In 2004, Zee Johnson converted the first floor of a dilapidated former drug house into a comfortable, safe place for people to browse through more than 500 books.   

Today, Olive Tree Books-n-Voices provides a space for bibliophiles to browse — and a place for the predominantly Black community of Mason Square to connect. It’s also just one of a handful of Black-owned bookstores in Massachusetts.  

Producer Dave Fraser visited Olive Tree recently and brings us the story. 


Read the Full Transcript:

Zydalis Bauer, Connecting Point: In 2004, Zee Johnson converted the first floor of a dilapidated former drug house into a comfortable, safe place for people to browse through more than 500 books.

Since then, Olive Tree Books-n-Voices has become a beloved community center in the predominantly African-American neighborhood of Mason Square and is just one of a handful of Black-owned bookstores in Massachusetts.

Producer Dave Fraser visited Olive Tree recently and brings us the story.

Zee Johnson, Olive Tree Books-n-More: I promise to work hard and do what’s right.

A book can provide a number of things. It can provide comfort. It can provide growth, certainly. It can change attitudes. It can create self-awareness. It can allow you to exchange ideas. It’s a chance to really have some introspectiveness to really think about who you are as a person and what it is that you want to do with your own life.

This was an abandoned building, and I’m not ashamed to say that it was, you know, a building of less desirables. It was a former crack house.

I remember distinctively one neighbor watching me and said to me, “are you going to, you know, buy that place? Are you going to rent that place? You know, I’ve seen you over here a couple of times.”

And I turned to her and said, “yeah, you know, I’m thinking about” and she said, “praise God because, you know, we want this sore spot to be out of our neighborhood.”

I envisioned this is oh, when I retire, I’ll just sit in a bookstore and I’ll wave to customers.  And that was 15 years ago. That was not the track and trail that I had that I was on. Lo and behold, when the community and when others found out that there’s a bookstore, it started to increase.

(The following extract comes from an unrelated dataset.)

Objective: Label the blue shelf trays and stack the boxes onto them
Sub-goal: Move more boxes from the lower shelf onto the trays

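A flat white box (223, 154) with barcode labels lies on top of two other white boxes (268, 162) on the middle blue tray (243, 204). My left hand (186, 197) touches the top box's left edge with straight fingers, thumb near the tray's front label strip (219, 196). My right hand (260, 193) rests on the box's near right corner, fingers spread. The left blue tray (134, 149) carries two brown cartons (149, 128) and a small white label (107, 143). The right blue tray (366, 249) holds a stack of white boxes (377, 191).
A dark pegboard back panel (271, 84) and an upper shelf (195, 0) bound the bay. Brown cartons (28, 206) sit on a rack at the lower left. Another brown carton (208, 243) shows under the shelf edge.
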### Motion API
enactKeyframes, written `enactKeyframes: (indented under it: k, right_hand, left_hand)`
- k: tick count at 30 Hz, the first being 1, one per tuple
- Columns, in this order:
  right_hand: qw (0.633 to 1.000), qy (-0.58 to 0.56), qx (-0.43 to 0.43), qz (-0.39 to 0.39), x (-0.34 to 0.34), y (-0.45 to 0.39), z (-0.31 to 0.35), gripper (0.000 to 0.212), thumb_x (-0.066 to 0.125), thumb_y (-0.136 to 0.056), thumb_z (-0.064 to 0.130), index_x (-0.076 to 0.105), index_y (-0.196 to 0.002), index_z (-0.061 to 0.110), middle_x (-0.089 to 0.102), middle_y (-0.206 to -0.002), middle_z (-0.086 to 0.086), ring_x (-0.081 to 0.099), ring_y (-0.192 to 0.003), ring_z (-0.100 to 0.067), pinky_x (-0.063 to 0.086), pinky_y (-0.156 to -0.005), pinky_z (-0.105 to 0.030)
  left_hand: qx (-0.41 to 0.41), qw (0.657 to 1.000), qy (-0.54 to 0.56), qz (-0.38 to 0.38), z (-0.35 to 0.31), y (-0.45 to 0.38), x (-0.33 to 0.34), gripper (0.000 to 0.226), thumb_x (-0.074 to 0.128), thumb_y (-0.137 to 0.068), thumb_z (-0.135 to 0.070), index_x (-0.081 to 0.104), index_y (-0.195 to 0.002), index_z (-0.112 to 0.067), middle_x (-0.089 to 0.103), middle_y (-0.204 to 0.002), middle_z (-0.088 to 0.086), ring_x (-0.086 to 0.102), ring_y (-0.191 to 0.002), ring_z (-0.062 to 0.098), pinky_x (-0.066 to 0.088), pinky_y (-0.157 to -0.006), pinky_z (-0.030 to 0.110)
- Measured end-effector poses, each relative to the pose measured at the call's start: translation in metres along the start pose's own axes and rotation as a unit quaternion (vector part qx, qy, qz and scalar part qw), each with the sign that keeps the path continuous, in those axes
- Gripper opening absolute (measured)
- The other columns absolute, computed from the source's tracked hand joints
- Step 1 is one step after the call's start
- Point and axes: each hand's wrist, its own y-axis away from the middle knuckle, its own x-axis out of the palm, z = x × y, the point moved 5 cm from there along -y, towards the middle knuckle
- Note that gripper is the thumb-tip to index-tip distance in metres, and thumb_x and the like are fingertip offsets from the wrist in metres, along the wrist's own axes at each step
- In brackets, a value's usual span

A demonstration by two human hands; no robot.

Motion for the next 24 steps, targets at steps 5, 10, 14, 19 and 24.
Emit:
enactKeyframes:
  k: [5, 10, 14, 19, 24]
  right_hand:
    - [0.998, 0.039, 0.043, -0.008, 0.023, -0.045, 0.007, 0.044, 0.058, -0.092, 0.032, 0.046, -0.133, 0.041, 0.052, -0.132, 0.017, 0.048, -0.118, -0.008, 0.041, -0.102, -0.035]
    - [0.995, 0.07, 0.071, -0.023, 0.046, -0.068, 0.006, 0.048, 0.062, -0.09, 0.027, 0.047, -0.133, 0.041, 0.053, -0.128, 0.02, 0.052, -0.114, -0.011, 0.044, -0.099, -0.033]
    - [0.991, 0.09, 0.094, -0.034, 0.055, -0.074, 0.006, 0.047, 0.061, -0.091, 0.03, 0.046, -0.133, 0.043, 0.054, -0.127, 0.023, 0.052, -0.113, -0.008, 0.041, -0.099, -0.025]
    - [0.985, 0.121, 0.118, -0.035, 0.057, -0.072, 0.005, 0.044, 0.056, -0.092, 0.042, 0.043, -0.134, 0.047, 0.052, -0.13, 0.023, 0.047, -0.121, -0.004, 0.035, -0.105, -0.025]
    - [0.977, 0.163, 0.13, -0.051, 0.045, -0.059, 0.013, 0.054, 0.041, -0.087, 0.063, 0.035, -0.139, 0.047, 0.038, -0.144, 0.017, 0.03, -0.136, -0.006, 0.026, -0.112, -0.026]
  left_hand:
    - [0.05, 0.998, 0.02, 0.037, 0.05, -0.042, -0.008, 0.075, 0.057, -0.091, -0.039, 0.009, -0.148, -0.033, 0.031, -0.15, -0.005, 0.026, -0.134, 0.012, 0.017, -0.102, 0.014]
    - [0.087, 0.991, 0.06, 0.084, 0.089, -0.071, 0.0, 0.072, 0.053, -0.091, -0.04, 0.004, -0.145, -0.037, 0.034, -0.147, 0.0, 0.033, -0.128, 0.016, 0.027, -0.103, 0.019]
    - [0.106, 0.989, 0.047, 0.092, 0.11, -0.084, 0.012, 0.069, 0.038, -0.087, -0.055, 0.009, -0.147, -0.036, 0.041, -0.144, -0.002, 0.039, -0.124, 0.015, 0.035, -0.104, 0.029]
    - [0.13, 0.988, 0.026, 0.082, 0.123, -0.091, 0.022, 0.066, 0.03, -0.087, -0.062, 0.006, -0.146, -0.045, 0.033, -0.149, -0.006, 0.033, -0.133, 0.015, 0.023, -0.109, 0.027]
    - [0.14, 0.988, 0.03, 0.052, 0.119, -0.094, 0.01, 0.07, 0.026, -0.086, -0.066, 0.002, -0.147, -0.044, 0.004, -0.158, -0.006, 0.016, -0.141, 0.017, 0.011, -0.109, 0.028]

Esther Hudson, Springfield: It’s really just a bookstore, though. It’s a community, you know, and it’s a family. And I think that’s why I tend to want to hang out here, because it is like a family.

Darelene Reina, Chicopee: Usually when you walk into a bookstore, there’s always like the section of Black books and, you know, Black authors. But here it’s the whole store, you know, the joy on the walls, the color.

You know, it’s — it feels like home and not just somewhere where you buy a book, but you also hear a story.

Donald Felton, Springfield:  Because I haven’t done everything in life.

One of the things that inspires me to want to read and want to know, because when I come in here, I look around and I see so many people who look like me. I brought my daughter here when she was young. So for them, kids seeing people who look like them. You know, this can be inspiring.

Zee Johnson: I’m a woman who has hurt as immeasurable as I have loved.

I was born and raised in Richmond, Virginia, so I was able to read books about African-Americans and ect cetera, because that was my environment and world. So when I looked at Mae Jemison, when I looked at Debbie Thomas, the skater, when I looked at a number of heroes, I could envision myself, I could be there because I had a framework. It wasn’t just my imagination.

I had concrete evidence that these people exist.

Protestors: No justice. No peace. No justice. No peace.

Zee Johnson: It woke a lot of folks up in terms of “let me really understand other people other than myself,” and then “let me understand if I’m part of this problem or if I’m going to be part of the solution.”

Customer: Give your elbow. OK.

Zee Johnson: So, that triggered a lot of people to come into the store and really have good conversations about what should be next steps.

Even though Mason Square can be portrayed or viewed as less than desirable. I wanted to be able to say, “no, that’s not true.” We can build as a community, we can turn a sore spot into something that’s like a rose. I want it to be in a place that people could consider it their own.